* _SUPPLIED MATERIAL_:

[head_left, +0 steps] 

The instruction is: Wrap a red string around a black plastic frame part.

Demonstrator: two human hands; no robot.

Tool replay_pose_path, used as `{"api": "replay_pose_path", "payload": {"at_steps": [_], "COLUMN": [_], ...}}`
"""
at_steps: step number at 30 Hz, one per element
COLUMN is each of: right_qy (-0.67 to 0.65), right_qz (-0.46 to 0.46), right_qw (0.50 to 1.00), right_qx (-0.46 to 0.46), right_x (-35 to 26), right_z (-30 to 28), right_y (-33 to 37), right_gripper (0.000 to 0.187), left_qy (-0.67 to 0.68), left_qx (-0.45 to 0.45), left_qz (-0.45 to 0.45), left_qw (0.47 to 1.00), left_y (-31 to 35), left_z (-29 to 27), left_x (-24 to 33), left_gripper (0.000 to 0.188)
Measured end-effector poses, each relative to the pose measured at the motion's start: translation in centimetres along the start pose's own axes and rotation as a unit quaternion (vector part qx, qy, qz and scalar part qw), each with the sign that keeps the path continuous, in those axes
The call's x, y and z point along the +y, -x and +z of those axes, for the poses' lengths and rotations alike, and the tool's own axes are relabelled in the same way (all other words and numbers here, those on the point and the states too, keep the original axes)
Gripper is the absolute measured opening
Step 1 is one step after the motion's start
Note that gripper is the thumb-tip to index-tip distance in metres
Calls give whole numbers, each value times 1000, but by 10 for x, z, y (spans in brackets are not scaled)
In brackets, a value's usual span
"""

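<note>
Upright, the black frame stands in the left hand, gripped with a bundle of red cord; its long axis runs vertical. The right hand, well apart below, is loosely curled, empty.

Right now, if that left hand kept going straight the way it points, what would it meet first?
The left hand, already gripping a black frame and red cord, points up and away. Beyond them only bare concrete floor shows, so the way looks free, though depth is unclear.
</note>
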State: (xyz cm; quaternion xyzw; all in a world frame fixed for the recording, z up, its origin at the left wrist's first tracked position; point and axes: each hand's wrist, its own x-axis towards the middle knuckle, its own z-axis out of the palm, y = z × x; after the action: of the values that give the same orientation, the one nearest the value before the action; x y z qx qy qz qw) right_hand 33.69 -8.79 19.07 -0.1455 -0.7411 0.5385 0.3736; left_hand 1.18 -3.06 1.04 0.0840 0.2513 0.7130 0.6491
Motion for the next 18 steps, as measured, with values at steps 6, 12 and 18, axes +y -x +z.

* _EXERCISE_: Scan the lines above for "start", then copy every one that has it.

* _TASK RESPONSE_:
Measured end-effector poses, each relative to the pose measured at the motion's start: translation in centimetres along the start pose's own axes and rotation as a unit quaternion (vector part qx, qy, qz and scalar part qw), each with the sign that keeps the path continuous, in those axes
Step 1 is one step after the motion's start

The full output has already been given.